Task details:
A word-for-word repetition of all the entries is required.

········

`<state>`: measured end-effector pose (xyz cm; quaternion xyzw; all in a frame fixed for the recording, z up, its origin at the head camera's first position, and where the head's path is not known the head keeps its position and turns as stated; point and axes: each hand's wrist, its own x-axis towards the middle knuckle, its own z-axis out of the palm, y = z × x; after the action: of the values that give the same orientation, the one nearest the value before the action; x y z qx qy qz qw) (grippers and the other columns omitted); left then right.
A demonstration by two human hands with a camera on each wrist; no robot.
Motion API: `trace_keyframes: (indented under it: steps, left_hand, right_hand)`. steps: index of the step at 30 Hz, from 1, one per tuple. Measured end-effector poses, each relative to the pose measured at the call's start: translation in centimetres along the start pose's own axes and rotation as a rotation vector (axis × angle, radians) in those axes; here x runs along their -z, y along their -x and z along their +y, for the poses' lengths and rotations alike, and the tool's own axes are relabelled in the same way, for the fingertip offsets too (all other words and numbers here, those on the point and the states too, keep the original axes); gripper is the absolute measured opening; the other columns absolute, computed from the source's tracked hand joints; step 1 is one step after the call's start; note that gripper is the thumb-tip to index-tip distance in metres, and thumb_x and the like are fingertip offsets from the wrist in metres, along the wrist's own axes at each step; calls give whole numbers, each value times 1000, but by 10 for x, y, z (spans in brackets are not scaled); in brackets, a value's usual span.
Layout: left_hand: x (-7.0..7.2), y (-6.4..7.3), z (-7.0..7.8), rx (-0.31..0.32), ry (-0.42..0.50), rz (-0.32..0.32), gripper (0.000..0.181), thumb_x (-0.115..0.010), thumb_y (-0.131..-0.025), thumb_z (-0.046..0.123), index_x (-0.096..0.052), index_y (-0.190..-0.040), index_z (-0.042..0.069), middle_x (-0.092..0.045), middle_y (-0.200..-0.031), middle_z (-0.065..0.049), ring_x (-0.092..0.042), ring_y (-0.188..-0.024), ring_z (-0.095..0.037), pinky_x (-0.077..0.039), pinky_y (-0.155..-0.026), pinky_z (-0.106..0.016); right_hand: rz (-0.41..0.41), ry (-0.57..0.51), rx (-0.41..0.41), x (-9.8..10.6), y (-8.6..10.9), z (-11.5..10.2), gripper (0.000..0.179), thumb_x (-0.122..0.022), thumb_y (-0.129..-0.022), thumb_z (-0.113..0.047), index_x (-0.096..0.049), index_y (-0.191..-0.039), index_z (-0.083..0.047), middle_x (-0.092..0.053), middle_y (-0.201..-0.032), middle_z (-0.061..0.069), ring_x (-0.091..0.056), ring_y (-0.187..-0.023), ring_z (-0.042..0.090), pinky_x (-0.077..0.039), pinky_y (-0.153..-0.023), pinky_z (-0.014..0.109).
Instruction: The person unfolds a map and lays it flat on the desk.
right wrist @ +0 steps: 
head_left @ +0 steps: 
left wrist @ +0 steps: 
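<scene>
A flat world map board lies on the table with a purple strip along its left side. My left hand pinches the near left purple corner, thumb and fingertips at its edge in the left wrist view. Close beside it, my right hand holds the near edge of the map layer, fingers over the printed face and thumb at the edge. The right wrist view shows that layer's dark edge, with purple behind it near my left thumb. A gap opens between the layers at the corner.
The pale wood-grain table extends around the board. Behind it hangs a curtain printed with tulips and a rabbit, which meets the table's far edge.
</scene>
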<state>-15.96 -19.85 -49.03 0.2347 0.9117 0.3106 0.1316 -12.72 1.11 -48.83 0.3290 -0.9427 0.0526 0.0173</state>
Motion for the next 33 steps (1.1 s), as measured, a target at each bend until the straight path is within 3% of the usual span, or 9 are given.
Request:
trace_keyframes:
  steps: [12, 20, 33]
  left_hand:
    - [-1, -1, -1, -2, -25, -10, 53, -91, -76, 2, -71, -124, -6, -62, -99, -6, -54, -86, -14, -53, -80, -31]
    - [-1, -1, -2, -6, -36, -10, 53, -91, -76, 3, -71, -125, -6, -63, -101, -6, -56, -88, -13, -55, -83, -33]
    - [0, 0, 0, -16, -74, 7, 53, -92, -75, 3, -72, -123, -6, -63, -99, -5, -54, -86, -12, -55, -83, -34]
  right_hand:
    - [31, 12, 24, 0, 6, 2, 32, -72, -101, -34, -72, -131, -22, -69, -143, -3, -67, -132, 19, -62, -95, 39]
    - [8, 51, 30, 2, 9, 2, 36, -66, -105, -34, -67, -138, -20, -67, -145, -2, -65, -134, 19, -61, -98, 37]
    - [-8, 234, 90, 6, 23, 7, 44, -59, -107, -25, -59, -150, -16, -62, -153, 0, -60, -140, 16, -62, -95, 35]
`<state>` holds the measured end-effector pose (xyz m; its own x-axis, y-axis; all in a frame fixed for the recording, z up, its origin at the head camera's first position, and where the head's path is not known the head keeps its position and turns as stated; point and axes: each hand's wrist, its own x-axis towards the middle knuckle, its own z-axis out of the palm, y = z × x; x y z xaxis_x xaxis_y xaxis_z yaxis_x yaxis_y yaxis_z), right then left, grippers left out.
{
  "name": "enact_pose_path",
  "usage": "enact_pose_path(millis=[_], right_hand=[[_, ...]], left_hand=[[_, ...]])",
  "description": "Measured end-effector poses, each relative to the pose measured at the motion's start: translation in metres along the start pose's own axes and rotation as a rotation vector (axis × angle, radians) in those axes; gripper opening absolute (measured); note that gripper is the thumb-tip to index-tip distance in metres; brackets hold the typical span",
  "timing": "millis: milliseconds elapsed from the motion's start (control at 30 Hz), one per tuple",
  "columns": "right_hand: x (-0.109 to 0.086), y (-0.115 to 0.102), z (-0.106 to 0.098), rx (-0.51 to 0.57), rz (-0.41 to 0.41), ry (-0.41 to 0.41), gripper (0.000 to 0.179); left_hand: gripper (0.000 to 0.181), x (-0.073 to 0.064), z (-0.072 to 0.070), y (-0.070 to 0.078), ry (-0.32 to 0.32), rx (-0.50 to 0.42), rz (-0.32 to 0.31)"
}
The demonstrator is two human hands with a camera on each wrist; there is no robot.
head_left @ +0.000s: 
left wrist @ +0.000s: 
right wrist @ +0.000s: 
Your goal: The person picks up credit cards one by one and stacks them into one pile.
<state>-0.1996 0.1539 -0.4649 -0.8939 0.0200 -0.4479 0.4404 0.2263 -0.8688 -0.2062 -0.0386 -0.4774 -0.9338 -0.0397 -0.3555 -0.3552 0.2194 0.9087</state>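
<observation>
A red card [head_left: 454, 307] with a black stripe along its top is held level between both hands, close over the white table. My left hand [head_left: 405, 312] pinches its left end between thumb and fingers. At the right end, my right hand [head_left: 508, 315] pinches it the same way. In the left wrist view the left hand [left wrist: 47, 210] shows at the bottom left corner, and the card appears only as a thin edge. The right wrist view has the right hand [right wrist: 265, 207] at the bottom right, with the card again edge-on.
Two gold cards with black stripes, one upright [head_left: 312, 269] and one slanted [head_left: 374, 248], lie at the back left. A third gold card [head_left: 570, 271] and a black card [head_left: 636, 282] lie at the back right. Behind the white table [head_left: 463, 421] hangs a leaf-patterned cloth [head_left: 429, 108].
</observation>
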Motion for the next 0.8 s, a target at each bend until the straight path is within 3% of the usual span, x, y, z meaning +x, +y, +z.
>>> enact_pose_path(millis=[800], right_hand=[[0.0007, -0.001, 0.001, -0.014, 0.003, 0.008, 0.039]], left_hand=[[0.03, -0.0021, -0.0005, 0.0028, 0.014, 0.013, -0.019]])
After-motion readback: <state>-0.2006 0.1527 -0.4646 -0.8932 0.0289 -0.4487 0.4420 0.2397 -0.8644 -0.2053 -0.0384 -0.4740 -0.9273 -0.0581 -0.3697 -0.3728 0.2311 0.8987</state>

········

Exercise solution:
`<state>`: measured end-effector pose (xyz cm; quaternion xyzw; all in a frame fixed for the recording, z up, its origin at the head camera's first position, and where the head's path is not known the head keeps its position and turns as stated; point and axes: each hand's wrist, its own x-axis towards the middle knuckle, its own z-axis out of the palm, y = z × x; after the action: of the values that give the same orientation, the one nearest the value before the action; x y z qx qy qz qw) (grippers and the other columns omitted); left then right.
A demonstration by two human hands with a camera on each wrist; no robot.
Motion API: `trace_keyframes: (indented under it: steps, left_hand, right_hand)`. steps: index of the step at 30 Hz, from 1, one per tuple. Measured end-effector poses, each relative to the pose measured at the call's start: translation in centimetres along the start pose's own axes and rotation as a rotation vector (axis × angle, radians) in those axes; here x runs along their -z, y along their -x and z along their +y, for the poses' lengths and rotations alike, and the tool's own axes are relabelled in the same way, for the fingertip offsets too (all other words and numbers here, those on the point and the states too, keep the original axes); gripper is the absolute measured opening; the other columns absolute, computed from the source's tracked hand joints; step 1 is one step after the call's start; note that gripper is the thumb-tip to index-tip distance in metres, and thumb_x and the like are fingertip offsets from the wrist in metres, along the wrist's own axes at each step; calls give whole numbers, each value times 1000, but by 10 for x, y, z (spans in brackets are not scaled); in brackets, a value's usual span.
Layout: left_hand: x (-7.0..7.2), y (-6.4..7.3), z (-7.0..7.8), rx (-0.31..0.32), ry (-0.42..0.50), rz (-0.32..0.32), gripper (0.000..0.181), thumb_x (-0.115..0.010), thumb_y (-0.131..-0.025), thumb_z (-0.046..0.123), index_x (-0.096..0.052), index_y (-0.190..-0.040), index_z (-0.042..0.069), middle_x (-0.092..0.045), middle_y (-0.200..-0.031), middle_z (-0.065..0.049), ring_x (-0.092..0.042), ring_y (-0.188..-0.024), ring_z (-0.095..0.037), pinky_x (-0.077..0.039), pinky_y (-0.155..-0.026), pinky_z (-0.106..0.016); right_hand: rz (-0.41..0.41), ry (-0.57..0.51), rx (-0.41..0.41), x (-9.8..10.6), y (-8.6..10.9), z (-11.5..10.2), gripper (0.000..0.179), thumb_x (-0.122..0.022), thumb_y (-0.129..-0.022), thumb_z (-0.113..0.047), index_x (-0.096..0.049), index_y (-0.191..-0.039), index_z (-0.083..0.047), middle_x (-0.092..0.053), middle_y (-0.201..-0.032), middle_z (-0.061..0.069), ring_x (-0.091..0.056), ring_y (-0.187..-0.023), ring_z (-0.042..0.090), pinky_x (-0.077..0.039), pinky_y (-0.153..-0.023), pinky_z (-0.014..0.109).
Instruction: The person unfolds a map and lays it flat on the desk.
right wrist @ +0 steps: 
head_left @ +0 steps: 
left wrist @ +0 steps: 
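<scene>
A flat world map board lies on the table with a purple strip along its left side. My left hand pinches the near left purple corner, thumb and fingertips at its edge in the left wrist view. Close beside it, my right hand holds the near edge of the map layer, fingers over the printed face and thumb at the edge. The right wrist view shows that layer's dark edge, with purple behind it near my left thumb. A gap opens between the layers at the corner.
The pale wood-grain table extends around the board. Behind it hangs a curtain printed with tulips and a rabbit, which meets the table's far edge.
</scene>
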<state>-15.96 -19.85 -49.03 0.2347 0.9117 0.3106 0.1316 -12.72 1.11 -48.83 0.3290 -0.9427 0.0526 0.0173</state>
Motion for the next 33 steps (1.1 s), as measured, a target at each bend until the straight path is within 3% of the usual span, or 9 are given.
Request:
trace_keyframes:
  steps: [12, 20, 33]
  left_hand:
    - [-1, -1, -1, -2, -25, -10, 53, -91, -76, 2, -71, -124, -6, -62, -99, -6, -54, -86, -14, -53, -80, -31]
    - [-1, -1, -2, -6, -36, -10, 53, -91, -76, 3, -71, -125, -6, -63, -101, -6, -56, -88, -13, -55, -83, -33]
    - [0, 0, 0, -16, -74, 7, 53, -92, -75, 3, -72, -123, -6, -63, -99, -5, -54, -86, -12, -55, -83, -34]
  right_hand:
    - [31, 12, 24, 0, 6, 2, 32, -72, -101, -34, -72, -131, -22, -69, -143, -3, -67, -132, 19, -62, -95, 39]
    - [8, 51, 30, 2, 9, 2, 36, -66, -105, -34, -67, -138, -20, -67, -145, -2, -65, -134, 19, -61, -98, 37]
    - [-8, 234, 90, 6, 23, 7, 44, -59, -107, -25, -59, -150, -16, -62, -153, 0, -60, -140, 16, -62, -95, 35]
`<state>` holds the measured end-effector pose (xyz m; its own x-axis, y-axis; all in a frame fixed for the recording, z up, its origin at the head camera's first position, and where the head's path is not known the head keeps its position and turns as stated; point and axes: each hand's wrist, its own x-axis towards the middle knuckle, its own z-axis out of the palm, y = z × x; x y z xaxis_x xaxis_y xaxis_z yaxis_x yaxis_y yaxis_z), right then left, grippers left out.
{
  "name": "enact_pose_path",
  "usage": "enact_pose_path(millis=[_], right_hand=[[_, ...]], left_hand=[[_, ...]])",
  "description": "Measured end-effector poses, each relative to the pose measured at the motion's start: translation in metres along the start pose's own axes and rotation as a rotation vector (axis × angle, radians) in those axes; gripper opening absolute (measured); note that gripper is the thumb-tip to index-tip distance in metres; brackets hold the typical span",
  "timing": "millis: milliseconds elapsed from the motion's start (control at 30 Hz), one per tuple",
  "columns": "right_hand: x (-0.109 to 0.086), y (-0.115 to 0.102), z (-0.106 to 0.098), rx (-0.51 to 0.57), rz (-0.41 to 0.41), ry (-0.41 to 0.41), gripper (0.000 to 0.179); left_hand: gripper (0.000 to 0.181), x (-0.073 to 0.064), z (-0.072 to 0.070), y (-0.070 to 0.078), ry (-0.32 to 0.32), rx (-0.50 to 0.42), rz (-0.32 to 0.31)"
}
The demonstrator is two human hands with a camera on each wrist; there is no robot.
head_left @ +0.000s: 
left wrist @ +0.000s: 
right wrist @ +0.000s: 
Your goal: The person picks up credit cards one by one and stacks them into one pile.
<state>-0.1996 0.1539 -0.4649 -0.8939 0.0200 -0.4479 0.4404 0.2263 -0.8688 -0.2062 -0.0386 -0.4774 -0.9338 -0.0397 -0.3555 -0.3552 0.2194 0.9087</state>
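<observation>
A red card [head_left: 454, 307] with a black stripe along its top is held level between both hands, close over the white table. My left hand [head_left: 405, 312] pinches its left end between thumb and fingers. At the right end, my right hand [head_left: 508, 315] pinches it the same way. In the left wrist view the left hand [left wrist: 47, 210] shows at the bottom left corner, and the card appears only as a thin edge. The right wrist view has the right hand [right wrist: 265, 207] at the bottom right, with the card again edge-on.
Two gold cards with black stripes, one upright [head_left: 312, 269] and one slanted [head_left: 374, 248], lie at the back left. A third gold card [head_left: 570, 271] and a black card [head_left: 636, 282] lie at the back right. Behind the white table [head_left: 463, 421] hangs a leaf-patterned cloth [head_left: 429, 108].
</observation>
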Motion for the next 0.8 s, a target at each bend until the straight path is within 3% of the usual span, x, y, z meaning +x, +y, +z.
>>> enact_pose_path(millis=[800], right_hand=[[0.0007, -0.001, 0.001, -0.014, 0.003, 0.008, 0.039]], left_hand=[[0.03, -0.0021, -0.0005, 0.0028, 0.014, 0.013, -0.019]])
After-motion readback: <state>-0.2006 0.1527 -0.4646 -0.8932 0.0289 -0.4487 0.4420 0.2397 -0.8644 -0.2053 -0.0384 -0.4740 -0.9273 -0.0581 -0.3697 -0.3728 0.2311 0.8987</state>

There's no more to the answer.